Food prices for all types of food-fruits, vegetables, meat and grains-are rising much faster than consumer's abilities to pay.
Rising energy costs are triggering a spike in synthetic fertilizer costs (which take massive amounts of energy to produce).
Farmers in both poor and wealthy, highly industrialized nations are having difficulty purchasing what they need to produce crops.
For some farmers, that means more loans from the bank and higher food prices passed along to the consumer.

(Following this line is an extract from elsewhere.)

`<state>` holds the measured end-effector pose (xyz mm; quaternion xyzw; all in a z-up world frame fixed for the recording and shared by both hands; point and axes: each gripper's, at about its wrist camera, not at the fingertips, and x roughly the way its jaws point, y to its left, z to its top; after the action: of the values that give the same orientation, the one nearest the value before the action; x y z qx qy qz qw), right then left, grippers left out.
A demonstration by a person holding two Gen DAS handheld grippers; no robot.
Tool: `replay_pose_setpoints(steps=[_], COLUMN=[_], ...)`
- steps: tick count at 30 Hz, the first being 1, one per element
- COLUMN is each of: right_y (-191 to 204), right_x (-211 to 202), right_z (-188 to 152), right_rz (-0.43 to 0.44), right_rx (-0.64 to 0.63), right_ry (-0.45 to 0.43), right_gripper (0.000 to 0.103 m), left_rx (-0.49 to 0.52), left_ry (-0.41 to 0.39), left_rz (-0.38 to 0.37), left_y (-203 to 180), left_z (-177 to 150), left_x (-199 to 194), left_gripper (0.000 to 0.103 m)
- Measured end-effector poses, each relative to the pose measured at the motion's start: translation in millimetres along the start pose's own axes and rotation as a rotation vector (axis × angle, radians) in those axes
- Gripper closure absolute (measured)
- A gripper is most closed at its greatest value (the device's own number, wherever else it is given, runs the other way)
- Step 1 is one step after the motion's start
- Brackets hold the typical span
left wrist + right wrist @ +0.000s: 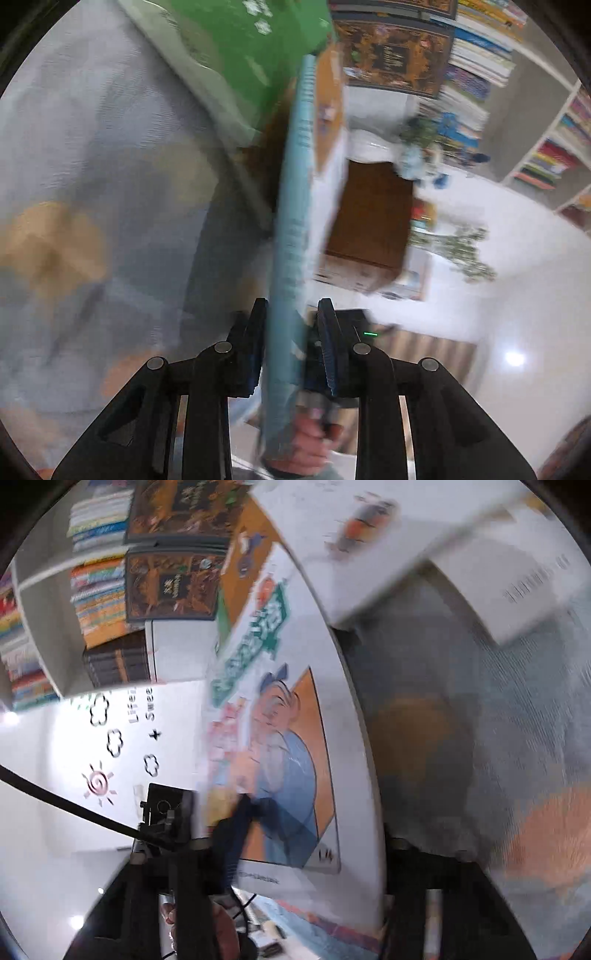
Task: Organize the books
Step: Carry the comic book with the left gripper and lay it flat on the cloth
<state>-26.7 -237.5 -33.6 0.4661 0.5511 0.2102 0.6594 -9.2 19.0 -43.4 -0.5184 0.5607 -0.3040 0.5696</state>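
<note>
My left gripper point(291, 317) is shut on a thin book with a teal spine point(295, 206), held edge-on and upright; its orange and white cover faces right. A green-covered book point(240, 48) leans behind it. My right gripper point(310, 834) is shut on a white picture book point(295, 738) whose cover shows a cartoon old man on orange; the left finger point(232, 834) presses on the cover, the right finger is hidden behind the book. A white book with a barcode point(517, 579) lies above it. Both views are blurred.
White shelves with rows of coloured books point(476, 62) and dark brown-covered books facing out point(170, 583) stand behind. A grey blurred fabric surface point(92, 184) fills the left. A white wall with cloud and sun drawings point(110, 738) is nearby. A brown cabinet point(373, 214) is beyond.
</note>
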Motion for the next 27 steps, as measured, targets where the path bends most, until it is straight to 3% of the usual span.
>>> replay_pose_setpoints(steps=[3, 6, 7, 10, 12, 15, 19, 27], right_y=[38, 78, 87, 107, 121, 126, 156, 227], right_x=[0, 11, 15, 19, 20, 12, 12, 73], right_z=[-5, -22, -27, -43, -54, -74, -91, -58], right_rz=[-0.24, -0.431, -0.481, -0.567, -0.605, -0.637, -0.647, -0.548], right_rx=[-0.248, -0.483, -0.534, -0.647, -0.715, -0.809, -0.847, -0.91], right_ry=[-0.01, -0.015, -0.019, -0.051, -0.083, -0.133, -0.216, -0.237], right_gripper=[0.072, 0.076, 0.077, 0.077, 0.077, 0.077, 0.076, 0.075], left_rx=[0.078, 0.261, 0.325, 0.454, 0.505, 0.563, 0.636, 0.669], left_ry=[-0.02, -0.043, -0.055, -0.082, -0.09, -0.099, -0.103, -0.237], left_rz=[0.215, 0.492, 0.552, 0.64, 0.635, 0.569, 0.528, 0.515], left_y=[-7, -29, -37, -53, -61, -72, -91, -105], left_z=[-8, -23, -29, -45, -50, -50, -41, 12], left_x=[-1, 11, 14, 17, 13, -1, -27, -125], left_gripper=[0.08, 0.079, 0.079, 0.08, 0.08, 0.08, 0.08, 0.08])
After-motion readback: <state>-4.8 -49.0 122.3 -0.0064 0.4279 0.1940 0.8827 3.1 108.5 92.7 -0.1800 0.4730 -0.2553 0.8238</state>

In poor, underdeveloped countries, the lack of available farming necessities means one thing: famine.
While the food crisis may not have hit full strength the area where you live, now is the time to plant a garden and begin growing your own food.

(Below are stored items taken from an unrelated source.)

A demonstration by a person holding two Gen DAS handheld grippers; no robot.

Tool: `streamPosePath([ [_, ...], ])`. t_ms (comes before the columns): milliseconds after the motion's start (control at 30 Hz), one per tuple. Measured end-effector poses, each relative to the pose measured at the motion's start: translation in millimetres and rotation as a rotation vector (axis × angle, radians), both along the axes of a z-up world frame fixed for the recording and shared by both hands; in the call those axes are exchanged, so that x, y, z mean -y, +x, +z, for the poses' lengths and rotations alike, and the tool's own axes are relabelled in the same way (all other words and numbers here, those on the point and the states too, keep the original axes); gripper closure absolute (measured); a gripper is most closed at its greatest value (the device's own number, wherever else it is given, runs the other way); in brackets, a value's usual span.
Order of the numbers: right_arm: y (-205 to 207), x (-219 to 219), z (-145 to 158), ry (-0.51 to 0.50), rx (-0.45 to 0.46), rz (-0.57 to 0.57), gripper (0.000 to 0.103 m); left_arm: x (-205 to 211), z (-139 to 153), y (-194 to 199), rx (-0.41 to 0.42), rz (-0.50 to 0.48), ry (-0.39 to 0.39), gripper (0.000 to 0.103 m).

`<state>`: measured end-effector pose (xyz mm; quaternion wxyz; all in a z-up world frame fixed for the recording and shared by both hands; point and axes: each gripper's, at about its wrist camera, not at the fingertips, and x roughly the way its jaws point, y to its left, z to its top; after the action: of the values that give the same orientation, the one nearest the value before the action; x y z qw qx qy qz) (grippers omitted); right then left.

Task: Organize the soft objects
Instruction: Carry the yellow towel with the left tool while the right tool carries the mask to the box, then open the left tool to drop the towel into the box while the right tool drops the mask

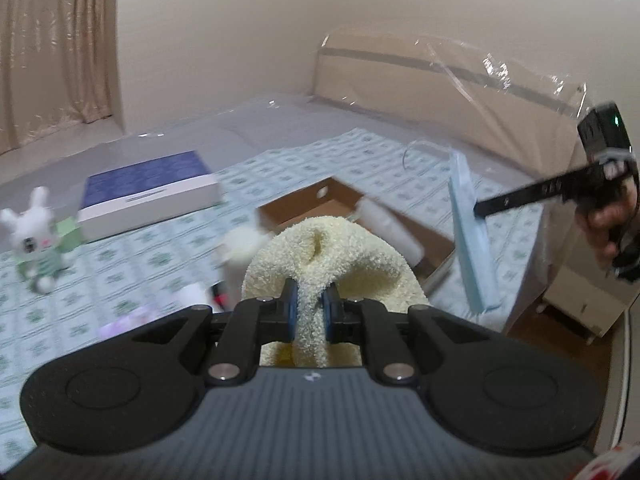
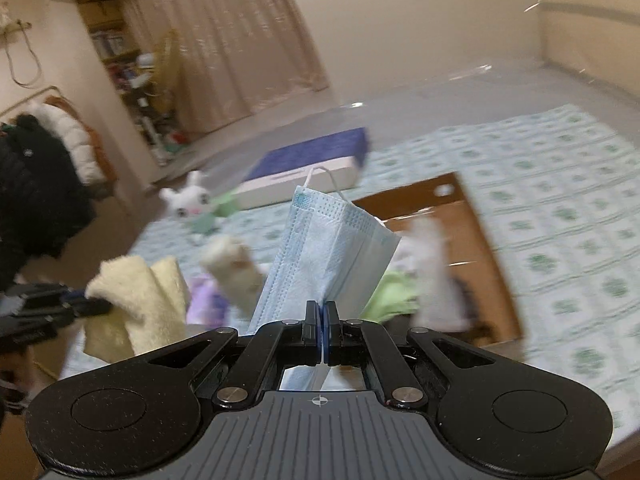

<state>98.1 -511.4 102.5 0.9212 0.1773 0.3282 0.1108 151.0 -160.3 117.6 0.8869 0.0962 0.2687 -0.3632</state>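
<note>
Left gripper (image 1: pixel 311 306): my jaws are clamped on a fold of the cream towel (image 1: pixel 328 256), which bulges up past the blue pads and is lifted clear of the bed. From the right wrist view the same towel (image 2: pixel 136 300) hangs bunched from my left fingertips, at the left edge of the frame.

Right gripper (image 2: pixel 321 320): jaws pressed nearly together on the lower edge of a blue face mask (image 2: pixel 328 256). The mask stands up from the pads, one white ear loop arching at its top. From the left wrist view, the mask (image 1: pixel 470 232) hangs in the air over the bed's right side, gripped at mid-height.

Below both: open cardboard box (image 2: pixel 472 216) on the green-patterned bedsheet (image 2: pixel 560 208). Soft items inside, blurred; white and light green shapes visible, identity unclear.

White bunny plush (image 1: pixel 34 236) lies on the sheet to the far left, near a flat blue-topped box (image 1: pixel 150 192). More soft items, one of them purple, lie near the cardboard box, too blurred to name.
</note>
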Motion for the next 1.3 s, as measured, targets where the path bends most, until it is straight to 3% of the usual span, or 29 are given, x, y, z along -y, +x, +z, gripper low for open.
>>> streamPosePath([
  [167, -1, 28, -4, -0.136, -0.002, -0.028, 0.102, 70, -6, 14, -0.012, -0.016, -0.048, 0.092],
  [400, 29, 54, -14, -0.279, -0.015, -0.035, 0.102, 144, -17, 46, -0.005, 0.019, -0.06, 0.092],
  [700, 91, 88, -36, -0.27, -0.031, -0.036, 0.102, 200, -32, 104, -0.022, 0.115, -0.073, 0.092],
  [1033, 155, 88, -68, -0.246, -0.055, -0.002, 0.102, 235, -70, 176, -0.021, 0.206, -0.013, 0.092],
  [1233, 186, 82, -98, -0.257, -0.103, 0.007, 0.102, 248, -94, 205, -0.04, 0.212, 0.034, 0.088],
  [1300, 193, 78, -108, -0.284, -0.119, 0.017, 0.102, 247, -95, 203, -0.017, 0.207, 0.04, 0.079],
])
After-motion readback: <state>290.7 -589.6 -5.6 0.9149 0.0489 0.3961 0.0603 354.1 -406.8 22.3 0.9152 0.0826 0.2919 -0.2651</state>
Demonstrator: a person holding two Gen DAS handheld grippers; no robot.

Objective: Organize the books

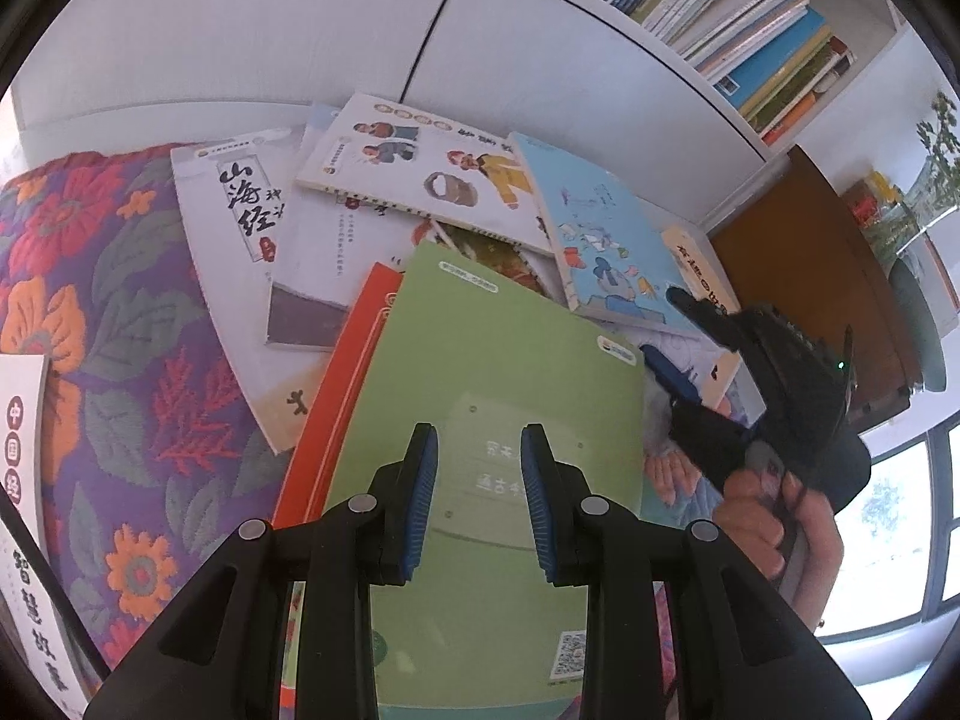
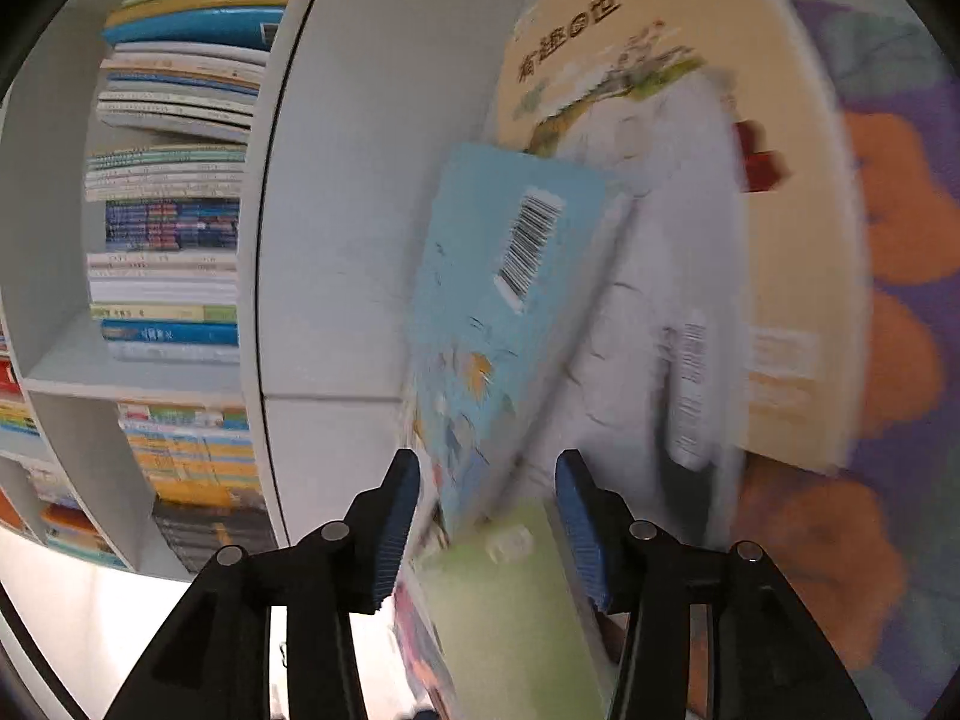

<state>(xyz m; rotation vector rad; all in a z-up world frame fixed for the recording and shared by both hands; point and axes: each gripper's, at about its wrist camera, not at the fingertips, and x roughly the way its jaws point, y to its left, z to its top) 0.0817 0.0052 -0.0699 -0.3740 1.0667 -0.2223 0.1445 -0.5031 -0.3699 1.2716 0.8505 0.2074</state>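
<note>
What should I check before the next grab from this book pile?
1. Left gripper free: ok, nothing between its pads, green book lies below.
2. Right gripper free: ok, jaws apart, no pad pressing a book.
3. Right view sharp: not ok, blurred.
4. Blue book settled: cannot tell, it looks tilted.
5. Shelf room: cannot tell; the visible rows look full.
6. Grippers apart: ok, right one sits at the pile's right edge.
</note>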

By the time prices rise to the point at which you can no longer afford certain foods, it could be too late.
In order to prepare your family pantry for food shortages and the eventuality of high prices for fresh produce, plant a garden with nutrient-dense, superfoods.
Foods that are naturally nutrient-dense and high in anti-oxidants are called superfoods.
Many of the superfoods are easy to grow in the home garden.
The nutrients, vitamins and minerals they provide can help you stay healthy and disease-free.
Growing and preserving your own, whenever possible, means that if a food shortage hits your community, you and your family will still have access to nutrient-rich, necessary foods.
The top superfoods are: * Beans * Blueberries * Broccoli * Oats * Oranges * Pumpkin * Salmon * Soy * Spinach * Tea (green or black) * Tomatoes * Turkey * Walnuts * Yogurt Several of these foods are easy to grow and preserve yourself including: beans, blueberries, broccoli, pumpkins, soy, spinach and tomatoes.
Using natural fertilizers, such as seaweed and fish-based fertilizers can increase nutritional value of foods grown at home.
Turkey and salmon are easily and affordable and available in the grocery store now, and can be preserved against future potential shortages.
To properly can and preserve foods for future use, be certain to consult a reputable resource for learning to preserve foods.